» What to produce:
Search for the word "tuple" in the entries. Each line that holds it should be copied.

★ ★ ★ ★ ★ ★ ★

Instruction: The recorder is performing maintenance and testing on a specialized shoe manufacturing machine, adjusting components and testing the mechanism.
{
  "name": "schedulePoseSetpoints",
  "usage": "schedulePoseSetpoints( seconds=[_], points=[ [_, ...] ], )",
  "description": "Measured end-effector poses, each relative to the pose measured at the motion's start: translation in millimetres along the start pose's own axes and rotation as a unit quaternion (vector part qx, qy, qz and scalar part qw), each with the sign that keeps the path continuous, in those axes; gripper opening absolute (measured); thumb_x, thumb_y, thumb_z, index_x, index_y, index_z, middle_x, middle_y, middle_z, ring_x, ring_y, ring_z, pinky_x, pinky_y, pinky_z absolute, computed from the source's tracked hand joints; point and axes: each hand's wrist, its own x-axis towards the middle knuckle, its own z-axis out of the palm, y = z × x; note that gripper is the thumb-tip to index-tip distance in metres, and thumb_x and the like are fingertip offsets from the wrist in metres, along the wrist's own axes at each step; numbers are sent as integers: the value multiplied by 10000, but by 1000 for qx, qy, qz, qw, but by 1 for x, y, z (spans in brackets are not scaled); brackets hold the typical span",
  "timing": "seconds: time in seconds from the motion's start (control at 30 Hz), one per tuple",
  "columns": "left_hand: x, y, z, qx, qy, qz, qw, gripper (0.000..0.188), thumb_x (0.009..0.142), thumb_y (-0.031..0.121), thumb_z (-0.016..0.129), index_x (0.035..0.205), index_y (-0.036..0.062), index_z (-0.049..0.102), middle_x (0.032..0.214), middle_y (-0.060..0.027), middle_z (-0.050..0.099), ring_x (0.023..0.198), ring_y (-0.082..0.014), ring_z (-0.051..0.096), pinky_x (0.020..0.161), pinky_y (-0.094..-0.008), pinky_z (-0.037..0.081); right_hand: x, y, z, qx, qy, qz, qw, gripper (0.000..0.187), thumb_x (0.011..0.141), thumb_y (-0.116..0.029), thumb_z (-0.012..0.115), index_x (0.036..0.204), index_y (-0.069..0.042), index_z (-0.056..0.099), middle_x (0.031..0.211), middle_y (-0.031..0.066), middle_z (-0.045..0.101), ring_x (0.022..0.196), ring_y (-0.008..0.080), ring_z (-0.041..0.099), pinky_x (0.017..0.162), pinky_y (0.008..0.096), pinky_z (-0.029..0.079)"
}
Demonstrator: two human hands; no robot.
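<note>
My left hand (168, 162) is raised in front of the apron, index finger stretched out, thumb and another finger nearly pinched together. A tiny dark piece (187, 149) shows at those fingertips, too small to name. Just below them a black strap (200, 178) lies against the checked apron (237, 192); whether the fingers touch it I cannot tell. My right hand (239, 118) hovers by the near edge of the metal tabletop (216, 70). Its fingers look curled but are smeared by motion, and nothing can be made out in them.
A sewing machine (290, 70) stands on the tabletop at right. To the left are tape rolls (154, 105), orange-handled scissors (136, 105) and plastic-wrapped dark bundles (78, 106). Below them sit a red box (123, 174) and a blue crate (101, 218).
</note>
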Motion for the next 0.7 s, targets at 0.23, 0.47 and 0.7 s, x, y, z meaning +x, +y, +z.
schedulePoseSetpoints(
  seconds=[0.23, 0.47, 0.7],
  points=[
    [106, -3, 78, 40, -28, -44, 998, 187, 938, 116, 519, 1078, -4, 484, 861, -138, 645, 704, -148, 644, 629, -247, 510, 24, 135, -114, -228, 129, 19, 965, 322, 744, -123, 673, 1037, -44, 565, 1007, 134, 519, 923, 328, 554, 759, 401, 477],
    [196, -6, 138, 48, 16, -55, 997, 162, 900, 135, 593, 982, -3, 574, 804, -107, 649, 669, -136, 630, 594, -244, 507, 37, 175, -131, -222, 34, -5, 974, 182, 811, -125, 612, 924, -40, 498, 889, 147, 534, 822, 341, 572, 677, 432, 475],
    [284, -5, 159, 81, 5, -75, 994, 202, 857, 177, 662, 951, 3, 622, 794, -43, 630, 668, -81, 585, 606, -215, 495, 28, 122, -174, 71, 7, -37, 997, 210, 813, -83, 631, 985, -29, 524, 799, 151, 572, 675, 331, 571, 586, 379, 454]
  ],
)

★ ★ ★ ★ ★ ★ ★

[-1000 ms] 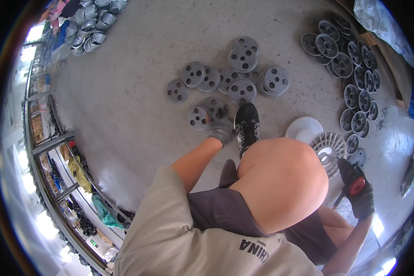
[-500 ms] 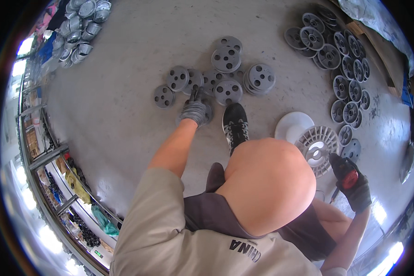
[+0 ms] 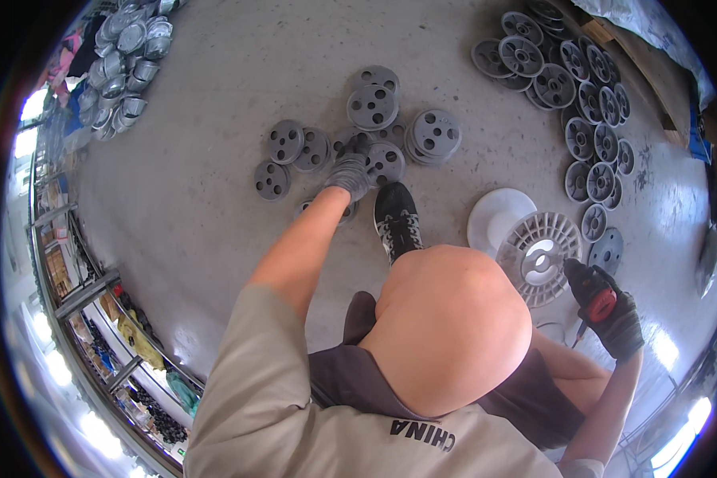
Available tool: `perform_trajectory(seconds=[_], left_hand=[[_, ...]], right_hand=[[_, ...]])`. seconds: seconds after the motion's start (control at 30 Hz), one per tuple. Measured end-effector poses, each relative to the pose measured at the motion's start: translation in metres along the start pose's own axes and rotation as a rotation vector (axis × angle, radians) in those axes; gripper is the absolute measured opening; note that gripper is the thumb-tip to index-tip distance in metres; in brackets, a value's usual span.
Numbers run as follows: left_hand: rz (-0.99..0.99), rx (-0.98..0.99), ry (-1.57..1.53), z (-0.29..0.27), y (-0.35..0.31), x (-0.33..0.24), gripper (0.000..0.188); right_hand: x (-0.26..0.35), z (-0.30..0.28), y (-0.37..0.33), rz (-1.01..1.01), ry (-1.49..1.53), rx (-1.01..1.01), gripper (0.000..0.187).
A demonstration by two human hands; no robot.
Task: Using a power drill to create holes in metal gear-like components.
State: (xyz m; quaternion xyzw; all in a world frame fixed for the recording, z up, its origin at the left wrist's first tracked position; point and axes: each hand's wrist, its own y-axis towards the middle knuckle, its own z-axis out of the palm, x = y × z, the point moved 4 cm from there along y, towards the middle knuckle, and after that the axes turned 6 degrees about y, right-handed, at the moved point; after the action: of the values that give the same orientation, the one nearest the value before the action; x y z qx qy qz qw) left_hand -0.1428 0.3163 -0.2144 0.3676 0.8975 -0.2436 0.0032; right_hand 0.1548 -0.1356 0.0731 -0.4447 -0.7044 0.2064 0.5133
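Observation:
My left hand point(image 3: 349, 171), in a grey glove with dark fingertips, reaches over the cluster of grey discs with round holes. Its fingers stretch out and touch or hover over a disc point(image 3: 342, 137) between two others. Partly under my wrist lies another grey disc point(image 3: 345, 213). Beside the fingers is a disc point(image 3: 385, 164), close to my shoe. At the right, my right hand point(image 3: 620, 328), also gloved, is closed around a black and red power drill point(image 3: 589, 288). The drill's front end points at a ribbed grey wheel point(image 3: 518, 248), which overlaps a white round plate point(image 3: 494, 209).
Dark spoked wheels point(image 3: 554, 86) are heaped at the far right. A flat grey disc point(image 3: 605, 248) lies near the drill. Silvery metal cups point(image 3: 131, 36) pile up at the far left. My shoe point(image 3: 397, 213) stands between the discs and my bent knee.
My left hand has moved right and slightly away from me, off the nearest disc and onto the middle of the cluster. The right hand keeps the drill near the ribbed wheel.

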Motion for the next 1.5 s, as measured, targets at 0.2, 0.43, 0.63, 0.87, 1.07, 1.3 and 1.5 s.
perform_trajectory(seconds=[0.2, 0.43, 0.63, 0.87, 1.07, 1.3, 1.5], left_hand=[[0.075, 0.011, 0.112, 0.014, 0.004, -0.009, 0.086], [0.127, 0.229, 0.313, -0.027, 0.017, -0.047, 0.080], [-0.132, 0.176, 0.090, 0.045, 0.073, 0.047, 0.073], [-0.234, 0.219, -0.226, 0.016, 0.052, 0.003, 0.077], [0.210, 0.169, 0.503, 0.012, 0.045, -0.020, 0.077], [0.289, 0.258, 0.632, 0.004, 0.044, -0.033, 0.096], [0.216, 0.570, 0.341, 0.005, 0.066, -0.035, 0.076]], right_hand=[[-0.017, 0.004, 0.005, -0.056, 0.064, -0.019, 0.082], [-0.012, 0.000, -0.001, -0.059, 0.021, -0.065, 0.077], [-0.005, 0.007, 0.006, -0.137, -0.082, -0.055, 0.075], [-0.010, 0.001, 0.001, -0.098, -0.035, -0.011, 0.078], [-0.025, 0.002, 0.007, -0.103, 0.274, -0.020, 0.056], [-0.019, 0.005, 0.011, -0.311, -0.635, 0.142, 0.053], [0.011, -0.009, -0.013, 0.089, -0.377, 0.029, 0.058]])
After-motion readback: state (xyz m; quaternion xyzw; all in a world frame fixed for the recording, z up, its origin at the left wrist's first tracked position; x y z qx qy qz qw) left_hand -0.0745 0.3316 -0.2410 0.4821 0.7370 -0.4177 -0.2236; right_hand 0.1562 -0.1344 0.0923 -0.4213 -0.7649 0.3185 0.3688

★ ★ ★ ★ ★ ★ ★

» Answer for the task:
  "timing": "seconds: time in seconds from the motion's start (control at 30 Hz), one per tuple",
Available tool: `perform_trajectory(seconds=[_], left_hand=[[_, ...]], right_hand=[[_, ...]])`. seconds: seconds after the motion's start (control at 30 Hz), one per tuple. Measured end-effector poses, each relative to the pose measured at the motion's start: translation in metres along the start pose's own axes and rotation as a rotation vector (axis × angle, radians) in those axes; gripper is the absolute measured opening; note that gripper is the thumb-tip to index-tip distance in metres; in brackets, a value's usual span.

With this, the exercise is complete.